Dermond, 89 Wn. App. at 133.
There is no question that Barker was aware of his employer's interest and
that his unexpected absence was adverse to that interest.  Barker contends,
however, the commissioner's finding that he should have known that going to
retrieve his belongings from his ex-girlfriend would lead to his
incarceration and inability to report for work is unsupported by
substantial evidence.  We agree.
The State's argument in support of the commissioner's decision is based on
the proposition that "Barker acted in willful disregard of QFC's interest
by choosing to go to his girlfriend's house and fight with her on the day
he was scheduled to work."  Resp. Br. at 10 (emphasis added).  We note that
the commissioner's finding to that effect is not supported by evidence in
the record.  Instead, the evidence shows that Barker went to his ex-
girlfriend's house on the night before his next scheduled shift.  This
detail is contained in Barker's responses to questions posed in the
department's Factfinding Guide Sheet #D-1, which is part of the
administrative record, and is nowhere contradicted.  There, Barker
explained, "I know I was scheduled to go to work on that Saturday, around
July 20, 2002, but on Friday July 19, 2002 I went to jail."  CR at 53.
Even if Barker should have known that going to his ex-girlfriend's house
might spark an argument, Barker had no reason to assume this would
interfere with his ability to report for work the following day.
Barker fails to assign error to the commissioner's finding that he had gone
to his ex-girlfriend's home on the day of his shift, however, so we
therefore treat the finding as a verity.  Tapper, 122 Wn.2d at 407.
Nevertheless, the commissioner's finding that Barker should have known this
would lead to his incarceration is unsupported by the record.
Although she mentioned something about a no-contact order, Barker's ex-
girlfriend did not say that an order had been issued.  Rather, she told
Barker she was "going to get one," but invited him to come remove his
things from her home.  CR at 19.  Barker did not know an order had been
issued until he was served contemporaneous with his arrest for violating
it.  Barker had no reason to expect he would be arrested for violating an
order of which he had no knowledge.3
The State argues, in a footnote, that Barker's failure to inform QFC of his
inability to report for work independently supports a finding of willful
disregard.  We disagree.  Barker attempted to comply with the store's
policy by calling QFC from jail, but was restricted to collect calls.
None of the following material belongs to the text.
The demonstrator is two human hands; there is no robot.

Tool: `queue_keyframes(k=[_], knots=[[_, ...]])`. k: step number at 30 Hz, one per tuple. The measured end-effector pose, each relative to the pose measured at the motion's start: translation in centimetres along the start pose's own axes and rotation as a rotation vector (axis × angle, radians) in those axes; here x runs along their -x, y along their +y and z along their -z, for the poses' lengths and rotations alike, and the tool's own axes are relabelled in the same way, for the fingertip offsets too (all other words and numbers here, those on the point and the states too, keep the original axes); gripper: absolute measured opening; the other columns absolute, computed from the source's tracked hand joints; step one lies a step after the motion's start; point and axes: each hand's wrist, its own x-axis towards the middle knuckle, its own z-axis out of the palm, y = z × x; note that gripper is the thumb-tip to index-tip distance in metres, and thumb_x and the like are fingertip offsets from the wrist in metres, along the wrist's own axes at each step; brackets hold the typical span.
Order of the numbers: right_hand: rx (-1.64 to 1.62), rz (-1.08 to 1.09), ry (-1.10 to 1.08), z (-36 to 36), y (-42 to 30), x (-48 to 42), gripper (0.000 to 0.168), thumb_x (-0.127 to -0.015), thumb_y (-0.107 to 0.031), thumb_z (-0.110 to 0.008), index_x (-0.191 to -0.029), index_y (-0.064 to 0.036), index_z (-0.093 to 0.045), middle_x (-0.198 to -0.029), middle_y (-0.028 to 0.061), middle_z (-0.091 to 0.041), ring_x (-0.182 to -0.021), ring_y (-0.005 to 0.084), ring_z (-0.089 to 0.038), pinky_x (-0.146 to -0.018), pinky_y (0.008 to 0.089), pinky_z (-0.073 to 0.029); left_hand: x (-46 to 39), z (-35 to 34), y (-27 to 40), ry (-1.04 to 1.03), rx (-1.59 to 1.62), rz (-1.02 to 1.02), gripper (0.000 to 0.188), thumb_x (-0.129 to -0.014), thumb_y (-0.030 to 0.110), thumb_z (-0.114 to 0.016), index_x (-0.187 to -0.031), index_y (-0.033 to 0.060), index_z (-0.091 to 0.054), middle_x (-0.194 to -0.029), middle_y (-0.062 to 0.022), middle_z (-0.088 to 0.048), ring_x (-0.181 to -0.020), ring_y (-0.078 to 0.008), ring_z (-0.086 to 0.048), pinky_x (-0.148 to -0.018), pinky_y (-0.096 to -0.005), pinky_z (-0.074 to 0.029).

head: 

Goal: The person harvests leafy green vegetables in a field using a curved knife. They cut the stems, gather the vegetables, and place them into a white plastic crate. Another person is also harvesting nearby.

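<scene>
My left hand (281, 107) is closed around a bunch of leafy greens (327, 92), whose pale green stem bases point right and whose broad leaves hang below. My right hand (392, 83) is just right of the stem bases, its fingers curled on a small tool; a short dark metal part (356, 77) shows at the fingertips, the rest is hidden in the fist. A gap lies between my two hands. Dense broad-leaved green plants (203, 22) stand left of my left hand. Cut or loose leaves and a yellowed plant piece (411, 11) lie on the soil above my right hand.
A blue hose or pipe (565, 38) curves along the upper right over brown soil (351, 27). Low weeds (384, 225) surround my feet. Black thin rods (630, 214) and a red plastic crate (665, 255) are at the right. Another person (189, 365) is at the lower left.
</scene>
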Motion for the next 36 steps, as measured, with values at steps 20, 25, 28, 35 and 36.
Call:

Although the store manager testified the store can accept collect calls, he
had never actually received one.  Barker made reasonable efforts to comply
with QFC's policy.
Circumstances beyond an employee's control cannot form the basis for the
conclusion that the employee acted in willful disregard of the employer's
interests.  Galvin, 87 Wn. App. at 644.  The commissioner erred by
concluding Barker committed disqualifying misconduct.
     Attorney Fees.  Barker requests attorney fees under RCW 50.32.160,
which "plainly provides for fees on appeal if the commissioner's decision
is reversed."  Albertson's, 102 Wn. App. at 47.  Barker is entitled to
reasonable attorney fees on appeal and is directed to comply with RAP 18.1.
     Reversed and remanded for reinstatement of benefits.
                              WE CONCUR:

1 Barker was released soon after consulting with a lawyer, but nothing in
the record indicates how the matter was ultimately resolved.
2 Barker's availability for work was uncontested.
3 For this reason, the parties' reliance upon Washington Employment
Security Department commissioner decisions and cases from other states
pertaining to absences due to intentional criminal activity is misplaced.
See In re Dahn, Empl. Sec. Comm'r Dec.2d 833 (1992) (benefits denied for
misconduct following incarceration for knowingly failing to comply with
conditions of suspended sentence for statutory rape); In re Sanchez, Empl.
Sec. Comm'r Dec.2d 801 (1988) (benefits denied for misconduct following
incarceration for violating court orders and failing to pay fine from
assault conviction); In re McCourry, Empl. Sec. Comm'r Dec. 894 (1972)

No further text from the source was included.